Dans le cas présent, quand on sait que 90 % des cas de rage sont consécutifs à des morsures de chien (on compte plus de 60 000 décès par rage annuellement dans le monde), on diminue les risques en vaccinant les animaux. Pour réussir ce type d’opération, la collaboration de la communauté est essentielle. Et celle-ci a pleinement participé à la campagne africaine; des photos montrent des enfants transportant dans leurs bras leur animal favori aux lieux de vaccination.
Brucellose
Ce n’est là qu’un exemple de la vision globale des chercheurs et spécialistes de la santé publique engagés dans ce mouvement international qui commence à prendre de l’ampleur. «Une seule santé, c’est un concept à la fois nouveau et presque évident», a indiqué Yanick Villedieu, animateur de cette conférence-midi à laquelle prenaient part également Michèle Bouchard, professeure à l’École de santé publique de l’UdeM, Christian Baron, professeur à la Faculté de médecine de l’Université, et David Kaiser, médecin à la Direction régionale de santé publique de Montréal. La tenue de la conférence a été rendue possible grâce à l’appui du Groupe de recherche en épidémiologie des zoonoses et santé publique de la Faculté de médecine vétérinaire dans le cadre du projet Construire l’avenir durablement, mis sur pied par l’UdeM avec la collaboration de HEC Montréal et Polytechnique Montréal.

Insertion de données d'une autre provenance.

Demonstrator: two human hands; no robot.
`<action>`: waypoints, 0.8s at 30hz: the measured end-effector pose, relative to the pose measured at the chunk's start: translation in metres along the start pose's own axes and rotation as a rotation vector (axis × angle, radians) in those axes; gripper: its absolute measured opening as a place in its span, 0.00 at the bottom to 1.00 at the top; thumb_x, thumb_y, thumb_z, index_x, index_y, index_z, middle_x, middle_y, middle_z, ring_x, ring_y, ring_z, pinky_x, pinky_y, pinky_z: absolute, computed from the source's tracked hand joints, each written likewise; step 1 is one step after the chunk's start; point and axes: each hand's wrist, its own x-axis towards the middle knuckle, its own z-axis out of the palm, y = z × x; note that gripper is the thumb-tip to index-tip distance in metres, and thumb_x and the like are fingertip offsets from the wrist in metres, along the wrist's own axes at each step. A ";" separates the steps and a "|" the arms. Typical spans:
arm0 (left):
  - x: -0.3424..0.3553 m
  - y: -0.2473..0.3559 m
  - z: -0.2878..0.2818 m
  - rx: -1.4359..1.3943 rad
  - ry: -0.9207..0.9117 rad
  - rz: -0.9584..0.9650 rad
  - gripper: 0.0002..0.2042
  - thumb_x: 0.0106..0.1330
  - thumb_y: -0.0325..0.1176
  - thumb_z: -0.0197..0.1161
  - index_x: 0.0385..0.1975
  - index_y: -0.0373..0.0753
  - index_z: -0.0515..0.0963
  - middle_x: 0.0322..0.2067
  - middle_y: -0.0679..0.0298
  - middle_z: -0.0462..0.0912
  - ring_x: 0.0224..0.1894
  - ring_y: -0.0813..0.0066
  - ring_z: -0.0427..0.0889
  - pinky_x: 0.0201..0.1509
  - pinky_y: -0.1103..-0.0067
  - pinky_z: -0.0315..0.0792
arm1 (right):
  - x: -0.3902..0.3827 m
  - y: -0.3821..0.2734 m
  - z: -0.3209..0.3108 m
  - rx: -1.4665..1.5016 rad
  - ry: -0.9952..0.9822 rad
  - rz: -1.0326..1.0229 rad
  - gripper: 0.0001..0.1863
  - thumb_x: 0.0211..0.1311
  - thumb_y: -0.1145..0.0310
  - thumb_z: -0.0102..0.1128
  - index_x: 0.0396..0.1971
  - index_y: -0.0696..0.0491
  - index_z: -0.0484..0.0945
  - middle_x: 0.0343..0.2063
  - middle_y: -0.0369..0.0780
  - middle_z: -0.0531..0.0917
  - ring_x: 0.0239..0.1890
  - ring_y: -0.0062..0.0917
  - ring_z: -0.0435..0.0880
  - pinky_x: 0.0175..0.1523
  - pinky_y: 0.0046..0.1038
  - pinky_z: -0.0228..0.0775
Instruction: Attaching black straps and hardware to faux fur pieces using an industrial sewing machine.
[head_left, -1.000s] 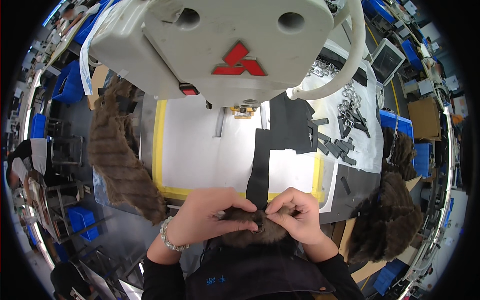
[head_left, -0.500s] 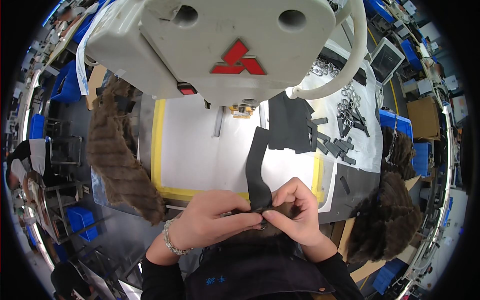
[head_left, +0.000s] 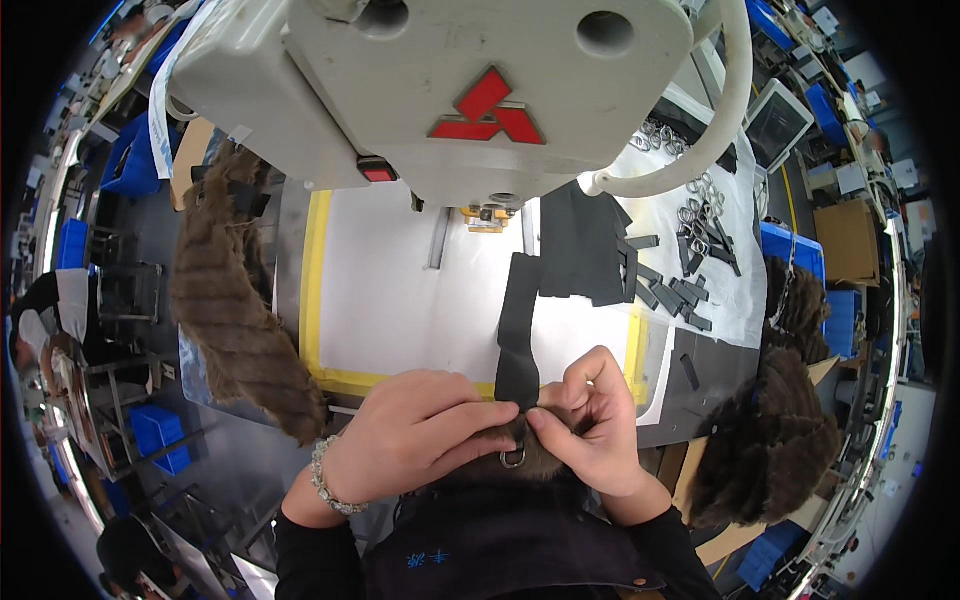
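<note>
1. Strap, black and flat, has its near end in the grip; from there it runs away from the body over the white board.
2. Left hand: thumb and forefinger are pinched together on the strap's near end, coming from its left side. A beaded bracelet circles this wrist, behind the grip.
3. Right hand: thumb and bent forefinger are closed on the strap's right edge; whether they also catch the fur, I cannot tell.
4. Directly under the grip is a piece of brown fur, partly hidden by the fingers. A metal ring hangs just below the fingertips, against this fur.
5. Ahead of the grip, well apart from it, stands the pale sewing machine.
6. Ahead and to the right of the grip are a pile of black cloth, short black strips and loose metal rings.
7. Well to the left of the grip lies a long fur piece; well to its right, a fur bundle.
</note>
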 end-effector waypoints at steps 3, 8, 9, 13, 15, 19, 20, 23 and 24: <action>-0.001 0.001 -0.001 0.002 0.000 -0.003 0.16 0.43 0.34 0.77 0.34 0.42 0.83 0.21 0.68 0.76 0.20 0.72 0.74 0.22 0.79 0.67 | 0.000 -0.001 0.000 -0.008 -0.011 0.005 0.18 0.59 0.90 0.52 0.36 0.52 0.56 0.25 0.32 0.69 0.27 0.07 0.65 0.29 0.13 0.55; -0.004 -0.002 0.001 -0.084 0.007 -0.006 0.11 0.50 0.31 0.72 0.34 0.42 0.80 0.24 0.68 0.74 0.24 0.70 0.75 0.26 0.76 0.68 | 0.000 0.000 -0.001 0.009 -0.030 -0.001 0.18 0.60 0.90 0.51 0.35 0.52 0.55 0.25 0.32 0.68 0.27 0.06 0.64 0.29 0.12 0.53; -0.005 -0.003 0.000 -0.081 0.003 -0.007 0.11 0.50 0.31 0.72 0.34 0.42 0.80 0.24 0.68 0.74 0.24 0.70 0.75 0.26 0.76 0.68 | 0.000 -0.002 0.001 0.015 -0.021 0.014 0.18 0.60 0.90 0.51 0.35 0.52 0.55 0.25 0.32 0.69 0.27 0.06 0.64 0.29 0.12 0.53; -0.007 -0.003 -0.003 0.026 -0.055 0.097 0.12 0.47 0.32 0.73 0.33 0.46 0.83 0.23 0.70 0.75 0.23 0.73 0.75 0.25 0.79 0.66 | 0.001 -0.006 0.004 0.017 -0.001 0.055 0.18 0.61 0.89 0.52 0.35 0.52 0.54 0.25 0.32 0.69 0.27 0.06 0.64 0.29 0.12 0.54; -0.006 0.000 -0.003 0.084 -0.063 0.109 0.12 0.44 0.33 0.75 0.31 0.47 0.84 0.22 0.72 0.76 0.23 0.74 0.75 0.25 0.80 0.65 | 0.001 -0.007 0.002 0.023 -0.011 0.061 0.18 0.61 0.89 0.52 0.35 0.52 0.55 0.25 0.32 0.69 0.28 0.05 0.64 0.30 0.12 0.55; -0.007 0.003 -0.002 0.110 -0.053 0.031 0.14 0.43 0.34 0.76 0.32 0.48 0.84 0.25 0.72 0.78 0.24 0.74 0.76 0.26 0.80 0.66 | 0.001 -0.003 0.001 -0.015 -0.005 0.062 0.17 0.61 0.88 0.53 0.34 0.52 0.55 0.25 0.31 0.70 0.29 0.05 0.65 0.30 0.11 0.56; -0.007 0.004 -0.001 0.117 -0.049 0.027 0.14 0.43 0.35 0.76 0.32 0.47 0.84 0.27 0.71 0.79 0.25 0.74 0.77 0.26 0.80 0.66 | 0.000 -0.004 0.001 -0.009 0.002 0.058 0.17 0.61 0.88 0.53 0.34 0.52 0.55 0.25 0.31 0.70 0.29 0.05 0.65 0.30 0.11 0.56; -0.008 0.009 0.000 0.059 -0.023 0.036 0.15 0.46 0.35 0.75 0.35 0.43 0.81 0.30 0.70 0.78 0.27 0.74 0.77 0.27 0.80 0.67 | -0.003 -0.007 0.001 -0.020 -0.006 0.097 0.17 0.61 0.86 0.55 0.32 0.53 0.56 0.25 0.32 0.70 0.29 0.05 0.65 0.29 0.12 0.58; -0.008 0.013 0.000 0.060 -0.031 0.039 0.15 0.46 0.35 0.75 0.35 0.43 0.81 0.30 0.70 0.78 0.27 0.74 0.77 0.27 0.80 0.67 | -0.002 -0.008 0.001 -0.076 -0.004 0.089 0.16 0.61 0.85 0.56 0.31 0.53 0.57 0.25 0.33 0.71 0.29 0.05 0.66 0.30 0.12 0.59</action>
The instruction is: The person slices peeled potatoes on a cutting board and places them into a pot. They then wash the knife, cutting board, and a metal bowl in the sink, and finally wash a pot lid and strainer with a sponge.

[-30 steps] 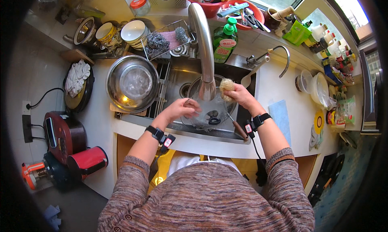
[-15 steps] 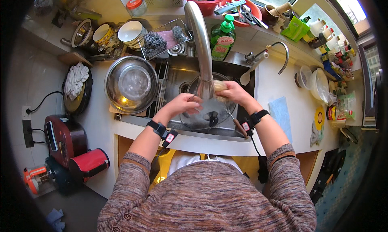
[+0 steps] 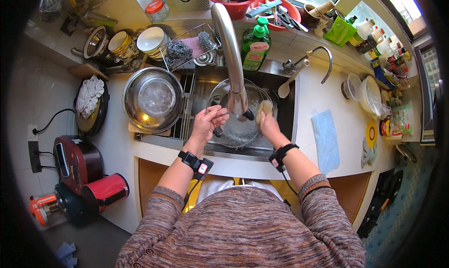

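A round clear glass lid (image 3: 239, 136) with a black knob (image 3: 248, 114) is in the steel sink (image 3: 291, 118), wet and under the curved tap (image 3: 228, 43), which hides part of it. My left hand (image 3: 209, 123) is at the lid's left rim, with its fingers curled over that edge. In my right hand (image 3: 270, 126) is a tan scrubbing pad (image 3: 264, 108), closed between fingers and thumb at the lid's right side. Dark bands and small devices circle both wrists.
Left of the sink stands a steel basin (image 3: 153, 123). Behind are a wire rack (image 3: 191, 50) with steel-wool scourers and a green pump bottle (image 3: 256, 46). A white spoon (image 3: 284, 88) lies at the sink's right edge, near a blue cloth (image 3: 326, 142).
My right hand has moved down and toward me with the scrubbing pad. The lid's knob now appears farther back, and my left hand sits at the rim. A wooden handle no longer shows.
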`<state>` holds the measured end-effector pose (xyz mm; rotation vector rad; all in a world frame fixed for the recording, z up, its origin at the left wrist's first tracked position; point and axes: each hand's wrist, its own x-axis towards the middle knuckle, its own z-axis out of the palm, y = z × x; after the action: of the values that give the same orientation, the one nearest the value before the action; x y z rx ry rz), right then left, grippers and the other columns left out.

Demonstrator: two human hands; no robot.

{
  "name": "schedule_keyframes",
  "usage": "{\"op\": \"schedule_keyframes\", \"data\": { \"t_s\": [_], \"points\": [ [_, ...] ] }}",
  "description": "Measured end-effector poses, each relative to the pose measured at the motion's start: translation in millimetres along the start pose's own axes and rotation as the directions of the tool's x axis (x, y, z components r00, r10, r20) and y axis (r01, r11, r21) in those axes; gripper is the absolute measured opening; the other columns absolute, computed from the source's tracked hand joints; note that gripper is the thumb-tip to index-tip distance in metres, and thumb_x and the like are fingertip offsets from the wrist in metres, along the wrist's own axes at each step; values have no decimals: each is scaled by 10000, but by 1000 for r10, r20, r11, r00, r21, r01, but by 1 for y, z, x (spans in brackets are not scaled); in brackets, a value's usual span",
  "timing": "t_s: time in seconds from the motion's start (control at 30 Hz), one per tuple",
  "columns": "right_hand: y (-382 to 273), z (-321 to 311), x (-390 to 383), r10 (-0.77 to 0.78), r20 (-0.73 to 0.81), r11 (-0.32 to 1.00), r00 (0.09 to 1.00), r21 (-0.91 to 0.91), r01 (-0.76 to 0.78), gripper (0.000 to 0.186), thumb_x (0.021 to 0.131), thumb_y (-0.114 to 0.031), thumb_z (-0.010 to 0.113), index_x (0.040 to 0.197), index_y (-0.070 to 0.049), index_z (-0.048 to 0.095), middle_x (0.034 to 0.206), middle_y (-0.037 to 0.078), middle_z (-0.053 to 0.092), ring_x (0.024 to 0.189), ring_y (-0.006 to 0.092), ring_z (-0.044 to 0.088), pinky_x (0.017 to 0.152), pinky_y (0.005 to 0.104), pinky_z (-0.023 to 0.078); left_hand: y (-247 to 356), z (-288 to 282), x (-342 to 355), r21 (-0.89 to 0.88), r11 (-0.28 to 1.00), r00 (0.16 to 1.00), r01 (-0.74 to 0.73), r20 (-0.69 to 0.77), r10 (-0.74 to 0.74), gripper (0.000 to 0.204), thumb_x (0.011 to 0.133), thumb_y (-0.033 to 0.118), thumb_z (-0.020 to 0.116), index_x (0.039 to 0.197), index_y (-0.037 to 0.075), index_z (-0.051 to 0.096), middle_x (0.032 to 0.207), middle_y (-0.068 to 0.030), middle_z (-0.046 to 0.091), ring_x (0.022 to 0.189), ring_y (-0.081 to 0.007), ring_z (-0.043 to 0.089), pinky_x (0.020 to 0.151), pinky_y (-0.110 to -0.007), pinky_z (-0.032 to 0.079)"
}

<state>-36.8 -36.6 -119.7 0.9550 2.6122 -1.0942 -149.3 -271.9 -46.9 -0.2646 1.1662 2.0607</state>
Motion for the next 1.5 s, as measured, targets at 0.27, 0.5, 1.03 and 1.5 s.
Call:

Une autre zoonose à laquelle s’est attaqué le Dr Zinsstag en 2011 est la brucellose, causée par un virus présent chez les animaux d’élevage. Avant d’établir des mesures de prévention chez l’humain au Kirghizstan, l’équipe a mené une recherche épidémiologique auprès de milliers de bêtes ‒ moutons, chèvres, bovins ‒ pour constater que le principal vecteur de propagation de la maladie était le mouton. On a donc combiné un traitement préventif chez l’animal et un traitement curatif chez l’humain pour obtenir un effet mesurable et durable.
Encore là, les communautés humaines, nomades et presque privées de soins médicaux, ont été mises à contribution avec succès. «Le concept d’une seule santé n’a de sens que s’il met ensemble médecins, vétérinaires et membres de la communauté», a résumé le Dr Zinsstag. Or, les chercheurs sont souvent réticents à s’associer aux non-chercheurs dans leurs projets scientifiques, a-t-il déploré.
Santé et développement durable
Pour le microbiologiste Christian Baron, la résistance aux antibiotiques qu’on observe dans nos hôpitaux est indissociable de ce «travail en silo» qui nous fait oublier que l’humain fait partie du règne animal. Il ne faut pas s’étonner de voir ce phénomène prendre de l’ampleur compte tenu des quantités astronomiques d’antibiotiques utilisées dans l’élevage. «On a retrouvé des bactéries résistantes aux antibiotiques dans le sol gelé depuis 30 000 ans», a-t-il mentionné, illustrant que le phénomène n’était pas apparu subitement.
Directrice du Département de santé environnementale et santé au travail de l’UdeM, Michèle Bouchard a aussi livré un plaidoyer en faveur de l’interdisciplinarité. «La santé humaine est liée à celle des animaux. Une meilleure collaboration est nécessaire entre les sciences de la santé et les sciences sociales pour permettre une coconstruction du savoir.»
Diffusée en direct sur la page Facebook de l’Université de Montréal (et encore disponible pour visionnement), la conférence a été suivie par des gens d’Europe et d’Afrique. Le Dr Zinsstag avait répondu à l’invitation de sa collègue canadienne la Dre Hélène Carabin, présente à la conférence. Il y a quelques mois, Forum a fait état des recherches de Mme Carabin.